# Working with Large Datasets

Sometimes in climate, we have very large datasets that don't all fit in memory or even if they do will take a long time to calculate. We can use `dask` to handle the data in `chunks` that will fit in memory and/or be computed in parallel. 

### Dask Arrays

[Dask](https://dask.org/)

[Dask and Xarray](http://xarray.pydata.org/en/stable/dask.html)

A `dask` array looks and feels a lot like a `numpy` array. However, a `dask` array doesn’t directly hold any data. Instead, it symbolically represents the computations needed to generate the data.
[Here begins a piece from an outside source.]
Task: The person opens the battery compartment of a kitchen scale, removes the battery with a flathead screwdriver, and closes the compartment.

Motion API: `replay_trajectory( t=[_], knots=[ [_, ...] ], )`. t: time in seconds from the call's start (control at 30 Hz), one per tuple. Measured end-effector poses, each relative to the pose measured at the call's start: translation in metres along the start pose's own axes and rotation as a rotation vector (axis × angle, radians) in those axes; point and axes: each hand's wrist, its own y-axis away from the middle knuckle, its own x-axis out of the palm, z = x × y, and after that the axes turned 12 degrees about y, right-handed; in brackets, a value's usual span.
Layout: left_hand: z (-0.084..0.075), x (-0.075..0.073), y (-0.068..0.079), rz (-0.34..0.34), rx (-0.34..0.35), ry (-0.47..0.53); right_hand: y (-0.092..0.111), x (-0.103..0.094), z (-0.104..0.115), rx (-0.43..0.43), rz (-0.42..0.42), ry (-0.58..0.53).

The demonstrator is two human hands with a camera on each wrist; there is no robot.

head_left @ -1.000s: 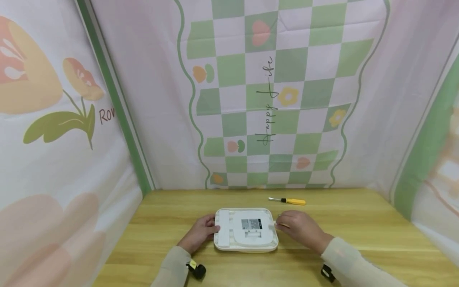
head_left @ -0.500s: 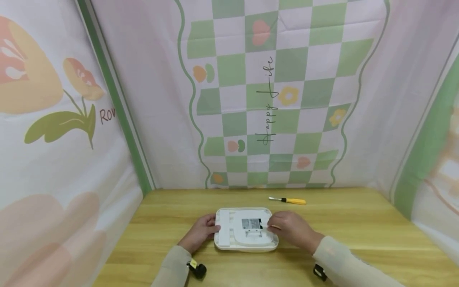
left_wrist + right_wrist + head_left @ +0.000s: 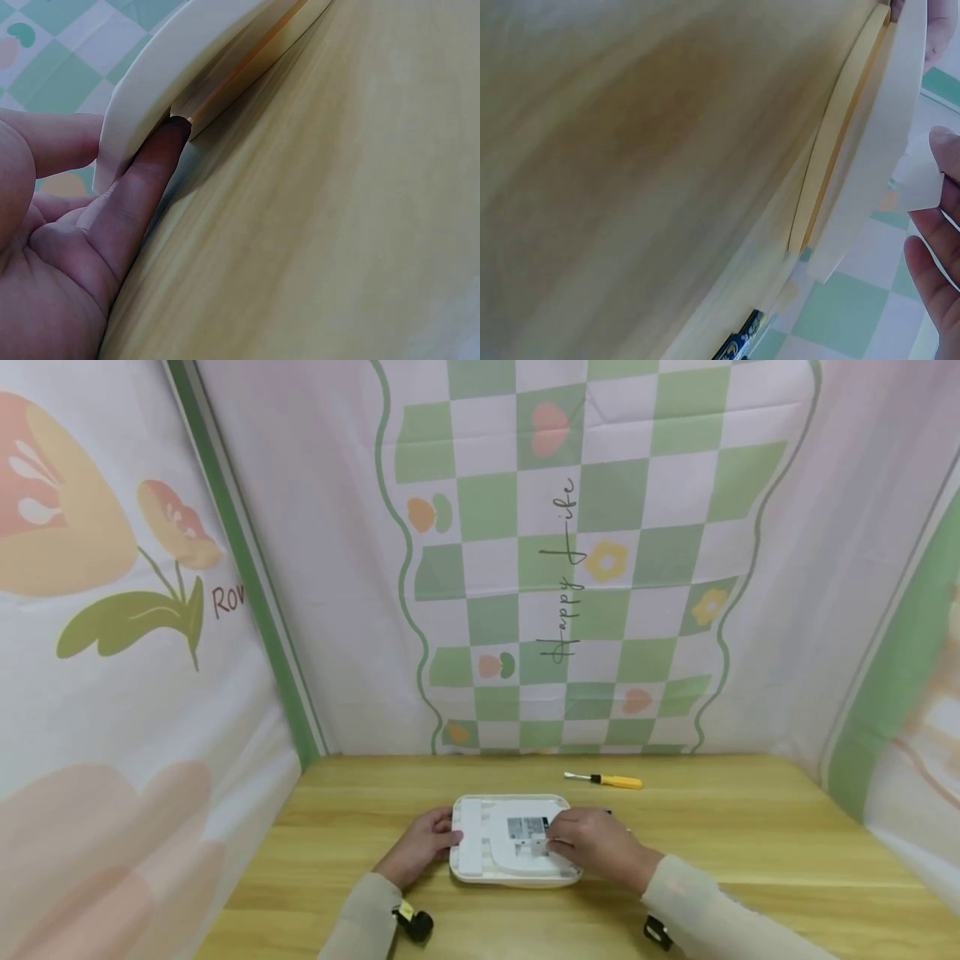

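A flat white device (image 3: 471, 835) with rounded corners lies on the table, its underside facing up with a printed label (image 3: 525, 828) and a small battery compartment. My left hand (image 3: 420, 847) grips its left edge; in the left wrist view the thumb is on one face and a finger (image 3: 146, 191) reaches under the other. Over the right half, beside the label, my right hand (image 3: 596, 847) pinches a small white battery cover (image 3: 921, 178) between thumb and fingertips. That hand hides the device's right edge in the head view.
A yellow-handled screwdriver (image 3: 618, 782) lies behind the device on the wooden table (image 3: 375, 777). Dark blue batteries (image 3: 742, 337) with yellow print show low in the right wrist view. A checkered curtain (image 3: 495, 568) hangs at the table's back edge.
My right hand has moved left from the device's right edge to over the compartment, with the cover in its fingers. My left hand keeps its grip, and the device stays put.
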Motion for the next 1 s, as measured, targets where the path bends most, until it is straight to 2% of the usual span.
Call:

Nothing is actually computed until the actual numerical values are needed. This mode of operation is called “lazy”; it allows one to build up complex, large calculations symbolically before turning them over the scheduler for execution.

From 
https://earth-env-data-science.github.io/lectures/dask/dask_arrays.html

In [None]:
import numpy as np
import xarray as xr
import matplotlib.pyplot as plt
import cartopy.crs as ccrs

import dask.array as da

### Let's make a big array...
...as a `numpy` object using the `numpy` method `ones`, which creates an array filled with the number 1.0.

In [None]:
shape=(1000,4000)
ones_np=np.ones(shape)
ones_np

In [None]:
print(f"{ones_np.nbytes/1e6} million bytes")

The size of this array containing 4 million floating point numbers is 32 million bytes.* 
That means 8 bytes per number.
This is "double precision", and is the default for floating point numbers in Python.
"Single precision" would be 4 bytes per number.

\*Note that a "megabyte" (MB) is not exactly equal to one million bytes, as a "kilobyte" (KB) is not exactly 1000 bytes. 
Rather, 1 KB = 1024 bytes, and 1 MB = 1,048,576 bytes.

### Dask objects

We can also create a big array like this as a `dask` object using the corresponding `dask` method:

In [None]:
ones=da.ones(shape)
ones

What we see looks just like what have seen for DataArrays in `xarray`. 
This is because `xarray` uses `dask` for its data management.

### Chunks

Notice that we have two columns in our table: 
1. The first is called "Array", and its meaning should be obvious.
2. The second is called "Chunk". It describes how the data are grouped in the computer's memory.

In this case, there is only one "chunk" containing all the data in the array.
However, we can specify that this large array should be broken into smaller pieces:

In [None]:
chunk_shape=(1000,1000)
ones=da.ones(shape,chunks=chunk_shape)
ones

Our `dask` depiction of the data is now different. 
We now see that there are 4 chunks, each with the square shape we specified (1000x1000).
Each has a size in bytes that is 1/4 the size of the entire array.
Also, the pictoral representation shows this division into chunks with vertical lines.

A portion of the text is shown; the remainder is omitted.